Friday, 14 December 1973

 

Young European farmers,

You are concluding your Rome congress on the agricultural policy of Europe with regard to the Third World countries with a courteous visit to the Pope. We greatly appreciate your stop. We would like the warmth of our welcome and the simplicity of our remarks to find an echo in each of you.

The programme of your meeting clearly reveals your passion as young farmers to save the rural world, so indispensable to the vitality of European nations, and at the same time to promote its genuine solidarity with the agricultural regions of the Third World. But then, why did you come to us? To receive advice of a technical nature? It is not our role and you have teachers in this matter. To know what we think of your problems and plans? Mater et Magistra, Populorum Progressio, Octogesima Adveniens, the document of the last synod on Justice in the world, remain the unmistakable testimonies of the interest the Church takes in your weighty questions. This is not the place to quote them again. At this short meeting, we wish above all to manifest to you our great esteem and our encouragement.

You have already laboured a great deal and suffered much, to avert the exodus from the countryside, to rationalize farming, coordinate plans, specialize production, open up markets, lower frontiers, develop professional organisms, interest public authorities. Many reforms are to be pursued or established. Your youth, your knowledge, your experience are in the act of winning a hard battle: to create for all farmers, and particularly for future generations, conditions of life that meet the demands of a complete humanism. Do not let yourselves be disheartened by the prophets of woe as regards the future of the total world. This battle is being fought not just to find new and efficacious structures to ensure the defence and survival of the countryside. It most be constantly inspired by the pursuit of quality of life it is not just a question of having more, but above all of being more. Everything you do in this direction will increase the value, in depth, of your agricultural environment and even the whole of European society, bound in solidarity to it. This is of prime importance, and you will not be surprised at our insistence. How could Europe, in fact, lay claim to the development of other peoples if, within itself, this development did not assume all its dimensions, economic, political social, cultural and spiritual? Man, even satiated, will never be satisfied if his dynamism is not geared to aims that go beyond himself. For us, "there is not true humanism but that which is open to the Absolute and is conscious of a vocation which gives human life its titre meaning". (Populorum Progressio. n 42).

In this perspective, you are right to wish to make more aware of all these aspects of an international and humanizing agricultural policy, your socio-professional environments, your fellow-countrymen, those in charge of the common good in your different countries, and also those in charge of the European Community. We have noticed, moreover, the proposals you intend to submit in the near future to the governments concerned: the integration of aid to the Third World in the home policy of States, the coordination of this policy of cooperation between the member States of the Community, the extension of cooperation to all poor countries, and not just to those which are bound by bilateral agreements, which are often very narrow, a large increase of financial and technical aid. We wish very much that these proposals be heard.

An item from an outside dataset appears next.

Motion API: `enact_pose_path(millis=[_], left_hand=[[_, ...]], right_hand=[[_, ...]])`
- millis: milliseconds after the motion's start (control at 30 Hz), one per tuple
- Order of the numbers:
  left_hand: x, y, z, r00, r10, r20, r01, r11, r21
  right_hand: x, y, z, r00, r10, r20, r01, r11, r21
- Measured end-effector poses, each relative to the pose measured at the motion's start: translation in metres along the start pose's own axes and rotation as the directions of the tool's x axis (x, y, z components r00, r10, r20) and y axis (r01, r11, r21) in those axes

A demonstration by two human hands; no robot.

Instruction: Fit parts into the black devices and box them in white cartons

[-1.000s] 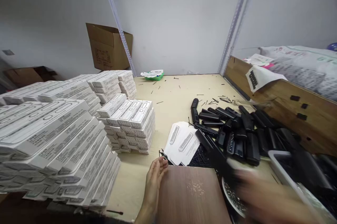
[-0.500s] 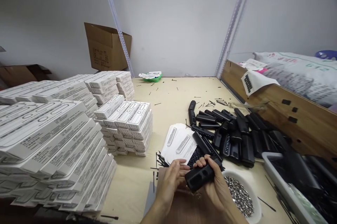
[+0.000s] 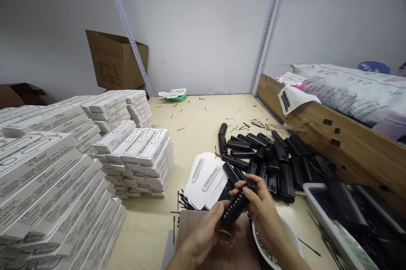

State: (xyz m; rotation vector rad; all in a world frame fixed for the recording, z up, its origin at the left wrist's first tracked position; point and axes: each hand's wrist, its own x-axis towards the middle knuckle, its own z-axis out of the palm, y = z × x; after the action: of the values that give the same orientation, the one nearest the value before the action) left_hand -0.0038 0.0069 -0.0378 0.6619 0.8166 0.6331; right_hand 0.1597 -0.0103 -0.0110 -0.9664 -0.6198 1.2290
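A black device with a row of small light marks along its side is held between my two hands, tilted, over a brown board. My left hand grips its lower left end. Around its upper right end are the fingers of my right hand. Beneath my right forearm is a white bowl of small shiny metal pieces, partly hidden. White printed cards lie just beyond my hands, beside a pile of black devices.
Stacks of white printed boxes fill the left side. A grey tray with black parts stands at the right, near a wooden board. Farther back are a green tray, a cardboard box and thin black strips.
The black device has been turned so its marked side shows. My left hand now grips its end, and my right hand has shifted over the bowl. The view has swung slightly right.
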Motion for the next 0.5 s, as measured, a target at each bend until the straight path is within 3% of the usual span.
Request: enact_pose_path(millis=[67, 100, 133, 200, 267, 367, 500], left_hand=[[-0.002, 0.002, -0.017, 0.963, 0.203, -0.178, -0.163, 0.963, 0.213], [-0.002, 0.004, -0.025, 0.92, 0.288, -0.265, -0.203, 0.93, 0.306], [-0.002, 0.007, -0.032, 0.878, 0.353, -0.324, -0.22, 0.897, 0.383], [0.002, 0.013, -0.04, 0.831, 0.434, -0.348, -0.229, 0.837, 0.497], [0.009, 0.019, -0.04, 0.829, 0.485, -0.278, -0.227, 0.747, 0.625], [0.026, 0.025, -0.034, 0.819, 0.559, -0.132, -0.202, 0.496, 0.844], [0.046, 0.024, -0.035, 0.812, 0.581, -0.063, -0.04, 0.162, 0.986]], right_hand=[[-0.018, 0.007, 0.0, 0.949, -0.316, -0.011, 0.305, 0.925, -0.226], [-0.027, 0.015, -0.001, 0.904, -0.425, 0.048, 0.42, 0.862, -0.282], [-0.034, 0.025, -0.002, 0.881, -0.459, 0.118, 0.47, 0.814, -0.341], [-0.037, 0.046, -0.004, 0.899, -0.408, 0.159, 0.436, 0.801, -0.409], [-0.024, 0.055, -0.006, 0.925, -0.292, 0.244, 0.379, 0.759, -0.529], [0.018, 0.043, -0.008, 0.958, -0.094, 0.27, 0.26, 0.685, -0.681], [0.079, 0.021, -0.01, 0.978, -0.072, 0.196, 0.209, 0.403, -0.891]])
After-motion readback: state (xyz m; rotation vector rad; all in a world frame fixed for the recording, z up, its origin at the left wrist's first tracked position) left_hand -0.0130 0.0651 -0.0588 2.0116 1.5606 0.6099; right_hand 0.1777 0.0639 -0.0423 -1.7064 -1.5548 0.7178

It remains for us to encourage those among you who are about to embody this European solidarity by taking up work in the rural areas of the Third World, and all those who follow this example. You are convinced that certain shortcomings of the first cooperation decade, partly inevitable, are a serious call to do far more and far better. Would it be normal, among other things, to develop in the first place an industry meeting secondary needs, while neglecting to exploit to the maximum the agricultural resources capable of satisfying the priority needs of underfed populations? We would like above all to persuade you that it is the spirit of the cooperation that must be changed. The populations you will reach have a deep need to be respected in their originality, to be awakened and trained with patience and abnegation, to be loved. Is it not this fundamental attitude, moreover, that you must adopt with regard to the European country people who are not yet open to the ideas and methods that you hold dear? In a word, your mission, in the Third World as in Europe, will succeed if it is animated by the passion to serve.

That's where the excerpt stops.